>>>

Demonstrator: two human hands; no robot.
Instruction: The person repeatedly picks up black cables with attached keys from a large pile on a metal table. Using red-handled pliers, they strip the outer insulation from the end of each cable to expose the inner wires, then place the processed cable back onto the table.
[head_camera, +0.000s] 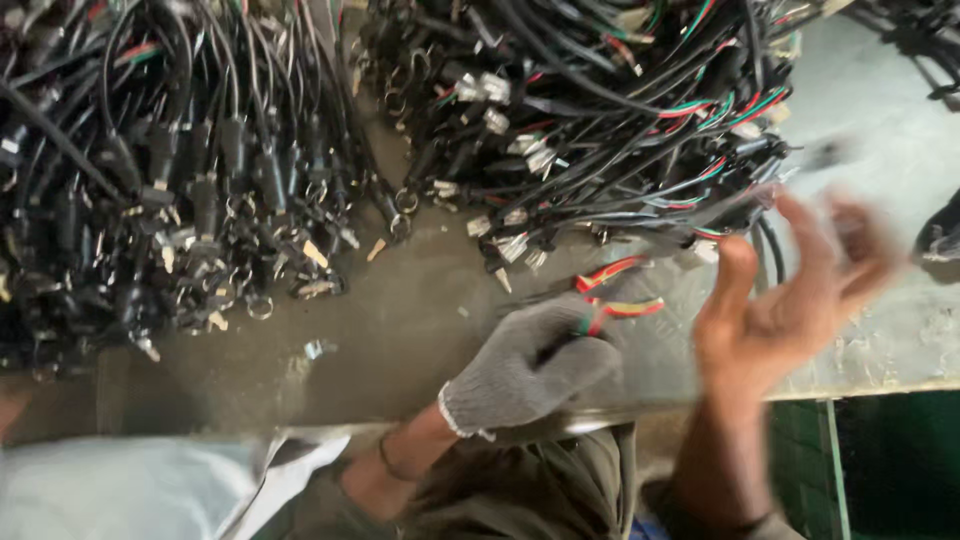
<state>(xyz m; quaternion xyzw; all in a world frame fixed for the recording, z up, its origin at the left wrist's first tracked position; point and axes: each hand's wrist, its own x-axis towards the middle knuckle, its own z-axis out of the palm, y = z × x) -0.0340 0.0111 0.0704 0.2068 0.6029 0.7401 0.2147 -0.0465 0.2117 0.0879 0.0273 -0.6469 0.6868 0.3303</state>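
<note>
My left hand (530, 365), in a grey knit glove, is closed around a small plier-like tool with red-and-yellow handles (620, 290); the handles stick out toward the upper right. My bare right hand (790, 300) is blurred by motion. Its palm faces up with the fingers spread, just below a bundle of black, red and green wires (690, 150). A black cable (771, 245) runs between its thumb and fingers, and I see nothing gripped in the palm.
A large heap of black cables with plugs and metal rings (190, 180) covers the left of the worn metal bench (400, 330). Small metal bits (316, 348) lie loose. The bench edge (880, 385) runs at the lower right, with a pale sheet (120, 490) at the lower left.
</note>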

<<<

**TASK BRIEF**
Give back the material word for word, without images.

**RESULT OF THE TASK**
Demonstrator: two human hands; no robot.
Instruction: The person repeatedly picks up black cables with attached keys from a large pile on a metal table. Using red-handled pliers, they strip the outer insulation from the end of each cable to expose the inner wires, then place the processed cable back onto the table.
[head_camera, +0.000s] 
<state>(xyz m; quaternion xyzw; all in a world frame fixed for the recording, z up, its origin at the left wrist's first tracked position; point and axes: each hand's wrist, its own x-axis towards the middle knuckle, its own z-axis out of the palm, y = z × x) -0.0340 0.0111 0.0704 0.2068 0.6029 0.7401 0.2147 -0.0465 0.2117 0.0879 0.0273 -0.6469 0.6868 0.3303</state>
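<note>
My left hand (530, 365), in a grey knit glove, is closed around a small plier-like tool with red-and-yellow handles (620, 290); the handles stick out toward the upper right. My bare right hand (790, 300) is blurred by motion. Its palm faces up with the fingers spread, just below a bundle of black, red and green wires (690, 150). A black cable (771, 245) runs between its thumb and fingers, and I see nothing gripped in the palm.
A large heap of black cables with plugs and metal rings (190, 180) covers the left of the worn metal bench (400, 330). Small metal bits (316, 348) lie loose. The bench edge (880, 385) runs at the lower right, with a pale sheet (120, 490) at the lower left.
</note>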

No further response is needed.